Dataset content START

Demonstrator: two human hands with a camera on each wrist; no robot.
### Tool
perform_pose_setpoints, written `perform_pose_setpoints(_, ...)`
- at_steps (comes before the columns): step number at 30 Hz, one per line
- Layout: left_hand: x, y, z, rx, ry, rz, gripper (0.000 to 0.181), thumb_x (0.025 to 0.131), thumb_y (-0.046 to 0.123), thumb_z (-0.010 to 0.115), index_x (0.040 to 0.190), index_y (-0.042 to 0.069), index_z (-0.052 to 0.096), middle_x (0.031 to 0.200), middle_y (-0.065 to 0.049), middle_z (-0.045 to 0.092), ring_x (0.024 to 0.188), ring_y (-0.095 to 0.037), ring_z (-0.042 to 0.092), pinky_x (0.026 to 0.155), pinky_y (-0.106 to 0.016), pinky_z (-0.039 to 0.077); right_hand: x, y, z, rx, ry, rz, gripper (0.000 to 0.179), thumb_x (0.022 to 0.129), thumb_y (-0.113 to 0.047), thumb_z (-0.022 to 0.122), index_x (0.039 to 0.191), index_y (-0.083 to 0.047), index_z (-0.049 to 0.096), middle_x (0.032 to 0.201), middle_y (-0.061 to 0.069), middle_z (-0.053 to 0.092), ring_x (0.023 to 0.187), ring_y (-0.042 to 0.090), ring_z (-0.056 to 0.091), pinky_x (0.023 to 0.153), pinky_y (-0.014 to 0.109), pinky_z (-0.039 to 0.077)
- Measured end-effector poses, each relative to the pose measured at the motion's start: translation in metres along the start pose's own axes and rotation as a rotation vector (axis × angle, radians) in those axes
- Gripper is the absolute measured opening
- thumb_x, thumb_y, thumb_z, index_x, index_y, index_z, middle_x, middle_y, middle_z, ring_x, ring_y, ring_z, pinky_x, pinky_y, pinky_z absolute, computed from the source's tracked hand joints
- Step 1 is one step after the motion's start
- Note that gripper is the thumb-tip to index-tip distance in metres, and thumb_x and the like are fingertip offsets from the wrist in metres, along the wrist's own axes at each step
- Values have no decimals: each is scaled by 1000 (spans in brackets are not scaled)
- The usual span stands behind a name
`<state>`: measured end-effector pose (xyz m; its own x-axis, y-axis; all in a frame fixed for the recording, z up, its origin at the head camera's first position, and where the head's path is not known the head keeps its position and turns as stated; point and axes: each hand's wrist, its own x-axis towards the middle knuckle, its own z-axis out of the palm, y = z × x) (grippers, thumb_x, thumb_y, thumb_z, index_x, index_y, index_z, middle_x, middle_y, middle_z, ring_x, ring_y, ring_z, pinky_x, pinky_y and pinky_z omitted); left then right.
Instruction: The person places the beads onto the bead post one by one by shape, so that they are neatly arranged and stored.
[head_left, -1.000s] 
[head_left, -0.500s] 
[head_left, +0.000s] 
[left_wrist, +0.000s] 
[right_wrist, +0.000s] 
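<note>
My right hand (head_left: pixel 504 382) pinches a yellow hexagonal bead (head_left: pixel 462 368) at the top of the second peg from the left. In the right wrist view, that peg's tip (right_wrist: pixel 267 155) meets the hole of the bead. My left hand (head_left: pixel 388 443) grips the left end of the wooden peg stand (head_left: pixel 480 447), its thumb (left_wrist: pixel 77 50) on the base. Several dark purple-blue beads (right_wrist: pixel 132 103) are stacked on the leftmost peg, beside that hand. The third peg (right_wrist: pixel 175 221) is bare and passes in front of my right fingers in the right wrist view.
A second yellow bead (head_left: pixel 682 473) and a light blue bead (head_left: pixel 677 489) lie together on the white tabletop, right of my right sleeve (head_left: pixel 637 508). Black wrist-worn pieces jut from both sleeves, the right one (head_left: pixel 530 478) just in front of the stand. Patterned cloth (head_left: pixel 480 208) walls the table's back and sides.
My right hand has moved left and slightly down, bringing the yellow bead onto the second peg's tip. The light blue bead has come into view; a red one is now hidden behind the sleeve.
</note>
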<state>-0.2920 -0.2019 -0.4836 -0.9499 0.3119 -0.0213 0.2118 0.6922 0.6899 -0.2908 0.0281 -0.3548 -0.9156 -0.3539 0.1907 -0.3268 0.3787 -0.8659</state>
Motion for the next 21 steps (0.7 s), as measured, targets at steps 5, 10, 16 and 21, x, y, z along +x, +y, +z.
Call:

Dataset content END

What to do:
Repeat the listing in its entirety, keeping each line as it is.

Response for this exercise:
Demonstrator: two human hands with a camera on each wrist; no robot.
### Tool
perform_pose_setpoints, written `perform_pose_setpoints(_, ...)`
- at_steps (comes before the columns): step number at 30 Hz, one per line
- Layout: left_hand: x, y, z, rx, ry, rz, gripper (0.000 to 0.181), thumb_x (0.025 to 0.131), thumb_y (-0.046 to 0.123), thumb_z (-0.010 to 0.115), index_x (0.040 to 0.190), index_y (-0.042 to 0.069), index_z (-0.052 to 0.096), middle_x (0.031 to 0.200), middle_y (-0.065 to 0.049), middle_z (-0.045 to 0.092), ring_x (0.024 to 0.188), ring_y (-0.095 to 0.037), ring_z (-0.042 to 0.092), pinky_x (0.026 to 0.155), pinky_y (-0.106 to 0.016), pinky_z (-0.039 to 0.077); right_hand: x, y, z, rx, ry, rz, gripper (0.000 to 0.179), thumb_x (0.022 to 0.129), thumb_y (-0.113 to 0.047), thumb_z (-0.022 to 0.122), index_x (0.039 to 0.191), index_y (-0.083 to 0.047), index_z (-0.049 to 0.096), middle_x (0.032 to 0.201), middle_y (-0.061 to 0.069), middle_z (-0.053 to 0.092), ring_x (0.023 to 0.187), ring_y (-0.042 to 0.090), ring_z (-0.056 to 0.091), pinky_x (0.023 to 0.153), pinky_y (-0.014 to 0.109), pinky_z (-0.039 to 0.077)
- Measured end-effector poses, each relative to the pose measured at the motion's start: translation in metres along the start pose's own axes and rotation as a rotation vector (axis × angle, radians) in those axes
- Gripper is the absolute measured opening
- thumb_x, thumb_y, thumb_z, index_x, index_y, index_z, middle_x, middle_y, middle_z, ring_x, ring_y, ring_z, pinky_x, pinky_y, pinky_z absolute, computed from the source's tracked hand joints
- Step 1 is one step after the motion's start
- Note that gripper is the thumb-tip to index-tip distance in metres, and thumb_x and the like are fingertip offsets from the wrist in metres, along the wrist's own axes at each step
- Values have no decimals: each is scaled by 1000 (spans in brackets are not scaled)
- The usual span stands behind a name
`<state>`: measured end-effector pose (xyz m; its own x-axis, y-axis; all in a frame fixed for the recording, z up, its origin at the head camera's first position, and where the head's path is not known the head keeps its position and turns as stated; point and axes: each hand's wrist, its own x-axis towards the middle knuckle, its own z-axis out of the palm, y = z × x) (grippers, thumb_x, thumb_y, thumb_z, index_x, index_y, index_z, middle_x, middle_y, middle_z, ring_x, ring_y, ring_z, pinky_x, pinky_y and pinky_z omitted); left then right.
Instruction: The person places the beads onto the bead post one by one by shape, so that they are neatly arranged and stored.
[head_left, -1.000s] 
[head_left, -0.500s] 
[head_left, +0.000s] 
[left_wrist, +0.000s] 
[right_wrist, +0.000s] 
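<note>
My right hand (head_left: pixel 504 382) pinches a yellow hexagonal bead (head_left: pixel 462 368) at the top of the second peg from the left. In the right wrist view, that peg's tip (right_wrist: pixel 267 155) meets the hole of the bead. My left hand (head_left: pixel 388 443) grips the left end of the wooden peg stand (head_left: pixel 480 447), its thumb (left_wrist: pixel 77 50) on the base. Several dark purple-blue beads (right_wrist: pixel 132 103) are stacked on the leftmost peg, beside that hand. The third peg (right_wrist: pixel 175 221) is bare and passes in front of my right fingers in the right wrist view.
A second yellow bead (head_left: pixel 682 473) and a light blue bead (head_left: pixel 677 489) lie together on the white tabletop, right of my right sleeve (head_left: pixel 637 508). Black wrist-worn pieces jut from both sleeves, the right one (head_left: pixel 530 478) just in front of the stand. Patterned cloth (head_left: pixel 480 208) walls the table's back and sides.
My right hand has moved left and slightly down, bringing the yellow bead onto the second peg's tip. The light blue bead has come into view; a red one is now hidden behind the sleeve.
</note>
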<state>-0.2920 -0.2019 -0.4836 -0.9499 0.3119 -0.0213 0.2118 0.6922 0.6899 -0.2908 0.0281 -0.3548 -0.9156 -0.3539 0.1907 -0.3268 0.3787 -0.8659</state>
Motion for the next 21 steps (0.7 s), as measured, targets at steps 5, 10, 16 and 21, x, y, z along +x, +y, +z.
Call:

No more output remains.